Dolar

42,7342

Euro

50,2886

Altın

5.951,05

Bist

11.338,41

?TSK adına? ne demek?

19 Yıl Önce Güncellendi

2008-09-05 06:17:00

?TSK adına? ne demek?

Ergenekon davasında tutuklu bulunan emekli iki orgeneralin TSK adına ziyaret edildiği açıklandı.

Niçin TSK adına? Bazılarının söylediği gibi bu bir 'ahde vefa' mıdır, tamamen insani amaçlı bir ziyaret midir? Sanmıyorum. Eğer öyle olmuş olsaydı, kişisel ziyaretle sınırlı tutulurdu. Bunun kurumsal bir ziyaret olduğunun altı önemle çizilip kamuoyuyla paylaşma yoluna gidilmezdi.

Hiç kuşkusuz bu ziyaret siyasi bir ziyarettir. İçerdiği mesajlar da siyasidir. Ziyaretin iddia edildiğinin aksine yargıyı ne ölçüde etkileyip etkilemeyeceğini de hep birlikte zamanla göreceğiz.

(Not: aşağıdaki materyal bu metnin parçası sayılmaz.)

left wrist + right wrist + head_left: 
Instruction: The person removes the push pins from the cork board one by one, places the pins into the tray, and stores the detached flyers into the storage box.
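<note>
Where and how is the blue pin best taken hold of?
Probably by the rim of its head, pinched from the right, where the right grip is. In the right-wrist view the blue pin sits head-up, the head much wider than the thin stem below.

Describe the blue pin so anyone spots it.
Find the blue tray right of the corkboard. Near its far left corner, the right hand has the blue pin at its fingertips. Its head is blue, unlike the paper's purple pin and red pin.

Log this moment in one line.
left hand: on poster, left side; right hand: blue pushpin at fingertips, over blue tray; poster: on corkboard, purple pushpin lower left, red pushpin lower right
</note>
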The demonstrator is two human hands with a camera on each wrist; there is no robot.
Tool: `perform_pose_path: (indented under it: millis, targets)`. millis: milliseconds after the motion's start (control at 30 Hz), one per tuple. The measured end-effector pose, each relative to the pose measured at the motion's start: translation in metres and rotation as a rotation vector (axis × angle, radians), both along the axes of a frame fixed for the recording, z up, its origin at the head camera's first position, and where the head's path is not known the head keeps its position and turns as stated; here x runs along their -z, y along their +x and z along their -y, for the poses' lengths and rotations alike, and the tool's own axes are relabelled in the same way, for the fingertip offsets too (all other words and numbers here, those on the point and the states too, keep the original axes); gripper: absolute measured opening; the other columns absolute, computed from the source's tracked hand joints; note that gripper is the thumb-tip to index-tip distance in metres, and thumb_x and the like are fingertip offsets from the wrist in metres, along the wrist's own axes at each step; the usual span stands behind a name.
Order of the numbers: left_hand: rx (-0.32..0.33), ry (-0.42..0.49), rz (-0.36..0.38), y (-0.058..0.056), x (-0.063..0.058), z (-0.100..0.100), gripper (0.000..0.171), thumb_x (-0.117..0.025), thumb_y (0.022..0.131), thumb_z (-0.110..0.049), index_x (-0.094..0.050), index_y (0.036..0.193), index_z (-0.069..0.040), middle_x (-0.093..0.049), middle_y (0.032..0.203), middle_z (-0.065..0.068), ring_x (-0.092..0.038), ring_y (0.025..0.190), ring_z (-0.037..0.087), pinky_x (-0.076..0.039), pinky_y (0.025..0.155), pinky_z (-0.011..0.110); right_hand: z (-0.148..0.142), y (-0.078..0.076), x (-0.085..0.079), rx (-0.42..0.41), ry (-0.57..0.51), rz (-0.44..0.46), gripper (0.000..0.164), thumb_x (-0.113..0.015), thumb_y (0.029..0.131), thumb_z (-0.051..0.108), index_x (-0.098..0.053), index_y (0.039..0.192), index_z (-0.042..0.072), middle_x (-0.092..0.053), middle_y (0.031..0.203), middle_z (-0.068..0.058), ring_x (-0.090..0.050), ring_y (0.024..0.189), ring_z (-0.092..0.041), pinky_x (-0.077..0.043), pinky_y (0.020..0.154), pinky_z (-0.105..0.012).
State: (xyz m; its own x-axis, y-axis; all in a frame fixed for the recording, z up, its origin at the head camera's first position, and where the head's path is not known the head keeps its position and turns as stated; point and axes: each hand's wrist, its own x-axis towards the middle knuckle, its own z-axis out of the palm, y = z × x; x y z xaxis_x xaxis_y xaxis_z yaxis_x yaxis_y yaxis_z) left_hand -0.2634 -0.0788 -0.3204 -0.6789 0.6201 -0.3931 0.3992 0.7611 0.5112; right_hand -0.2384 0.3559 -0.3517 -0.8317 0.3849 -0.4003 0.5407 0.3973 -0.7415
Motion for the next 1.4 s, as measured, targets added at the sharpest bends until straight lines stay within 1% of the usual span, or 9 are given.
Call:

Ergenekon, Türk yargısı tarafından ciddiye alınan bir dava... Ama görünen o ki yeni kuvvet komutanlarımızdan bazıları Ergenekon davasını tıpkı Baykal gibi 'fasa fiso' olarak görüyor. 'Ergenekon'un ne olduğu belli değil!' tarzındaki açıklamanın arkasından gelen cezaevi ziyaretinin Genelkurmay düzeyinde benimsenen yeni bir tutum olduğunu söylemek, sanırım yanlış olmaz!

Şemdinli olayında, 'Tanırım iyi çocuklardır!' ifadesinin nasıl bir 'müdahale' yi beraberinde getirdiğini hepimiz gördük. Şemdinli davasını soruşturan savcı meslekten ihraç edildi, o davayı kabul eden mahkeme üyeleri sürüldü ve o bomba attığı iddia edilen 'iyi çocuklar' serbest bırakıldılar!

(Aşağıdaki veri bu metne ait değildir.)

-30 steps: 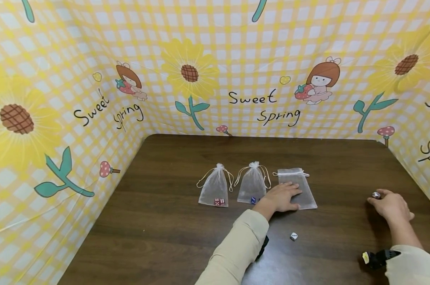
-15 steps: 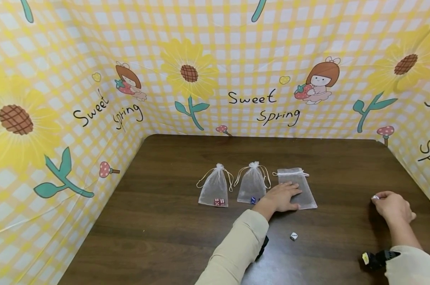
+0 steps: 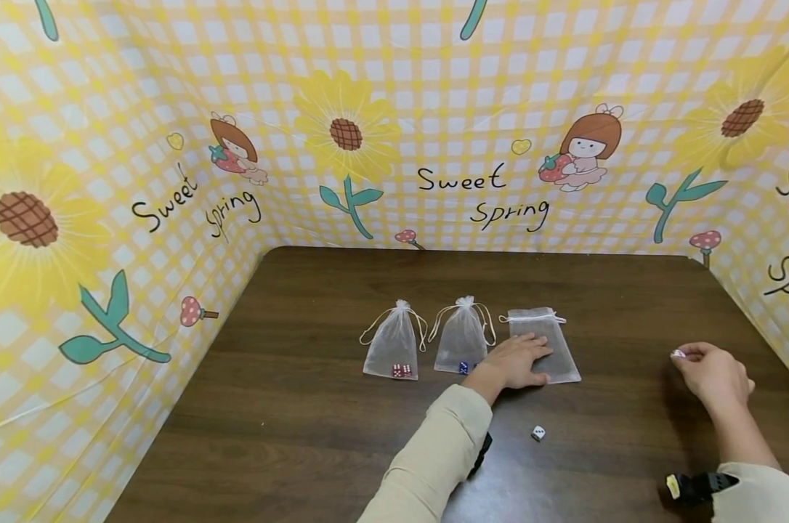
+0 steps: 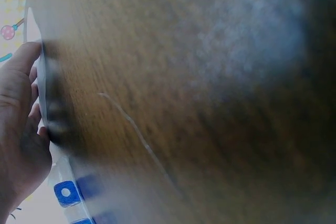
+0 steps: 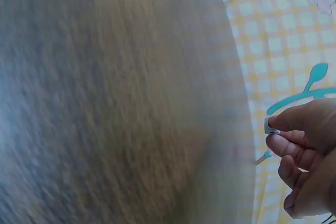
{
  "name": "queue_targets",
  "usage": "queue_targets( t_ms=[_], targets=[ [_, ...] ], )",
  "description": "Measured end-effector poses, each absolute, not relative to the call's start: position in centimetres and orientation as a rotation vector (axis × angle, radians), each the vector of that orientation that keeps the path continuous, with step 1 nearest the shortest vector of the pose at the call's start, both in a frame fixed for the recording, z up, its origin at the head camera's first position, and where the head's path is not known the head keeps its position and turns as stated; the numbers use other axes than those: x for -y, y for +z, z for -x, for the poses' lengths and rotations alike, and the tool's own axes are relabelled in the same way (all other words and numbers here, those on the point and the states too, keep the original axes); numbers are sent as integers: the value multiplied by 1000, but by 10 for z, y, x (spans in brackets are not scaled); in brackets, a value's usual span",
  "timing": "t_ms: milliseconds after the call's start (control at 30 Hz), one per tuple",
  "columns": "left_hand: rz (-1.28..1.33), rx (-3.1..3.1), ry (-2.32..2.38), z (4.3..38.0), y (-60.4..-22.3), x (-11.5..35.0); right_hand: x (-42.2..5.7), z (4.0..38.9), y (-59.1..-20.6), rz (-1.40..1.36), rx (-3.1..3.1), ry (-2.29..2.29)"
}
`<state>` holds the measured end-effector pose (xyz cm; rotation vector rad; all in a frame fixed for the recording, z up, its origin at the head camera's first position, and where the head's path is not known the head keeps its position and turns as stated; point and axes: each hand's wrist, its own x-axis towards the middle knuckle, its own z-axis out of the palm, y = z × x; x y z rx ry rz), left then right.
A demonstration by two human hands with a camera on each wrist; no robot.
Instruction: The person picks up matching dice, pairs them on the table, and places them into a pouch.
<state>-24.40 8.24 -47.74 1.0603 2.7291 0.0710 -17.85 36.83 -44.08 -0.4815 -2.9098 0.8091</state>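
My left hand (image 3: 514, 362) rests with fingers spread on a flat white mesh drawstring bag (image 3: 561, 356), the rightmost of three. Off to the right, my right hand (image 3: 716, 374) pinches a white die (image 5: 271, 126) between thumb and fingertip, above the table in the right wrist view. Another white die (image 3: 538, 434) lies on the table below the left hand. The middle mesh bag (image 3: 461, 341), drawn closed, holds blue dice (image 4: 67, 193), one partly hidden by the left wrist. The leftmost mesh bag (image 3: 391, 341), also drawn closed, holds red dice (image 3: 402, 370).
The dark wooden table (image 3: 290, 428) is bordered at the back and sides by a yellow checked cloth (image 3: 434, 109) with printed flowers. Black wrist camera gear (image 3: 698, 488) sits at the right sleeve. Loose cords spread beside the two closed bags.
My right hand has picked up the white die from the table at the right and moved slightly left with it. The left hand has stayed on the bag.
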Motion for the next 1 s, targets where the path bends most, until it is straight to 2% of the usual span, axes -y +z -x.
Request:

Devir-teslim törenlerinde adı verilmeyen ama hangisi olduğu bilinen 'dini bir cemaat'in asıl laik cumhuriyet için tehdit oluşturduğuna yapılan vurgunun yanına 'Ergenekon'un ne olduğu belli değil!' açıklamasını yerleştirin, o zaman bu 'kurumsal ziyaret'in ne anlama geldiğini çıkarmakta zorlanmazsınız!..

Burada açıklığa kavuşturulması gereken soru şu: Ergenekon'un o suçlanan 'cemaat'in ve 'cemaat'in emniyetteki uzantılarının bir uydurması olduğu iddiası, Genelkurmay'ın da sahiplendiği bir iddia mıdır?

TSK'yı zan altında bırakmak doğru değil ama TSK'nın da Türk yargısına müdahale anlamına gelebilecek söz ve davranışlardan özenle kaçınması gerekiyor. 'Ergenekon'un ne olduğu belli değil!' sözü, sırtında üniforma taşıyan biri tarafından söylenebilecek bir söz olmamalı. Ergenekon davası dolayısıyla tutuklanan emekli ordu mensupları ve Jİ- TEM'in kimi faaliyetleri dolayısıyla nasıl ki orduyu yıpratmak doğru değilse, Ergenekon davasını ciddiye alıp derinlemesine soruşturan Türk yargısını yıpratmak da doğru değildir.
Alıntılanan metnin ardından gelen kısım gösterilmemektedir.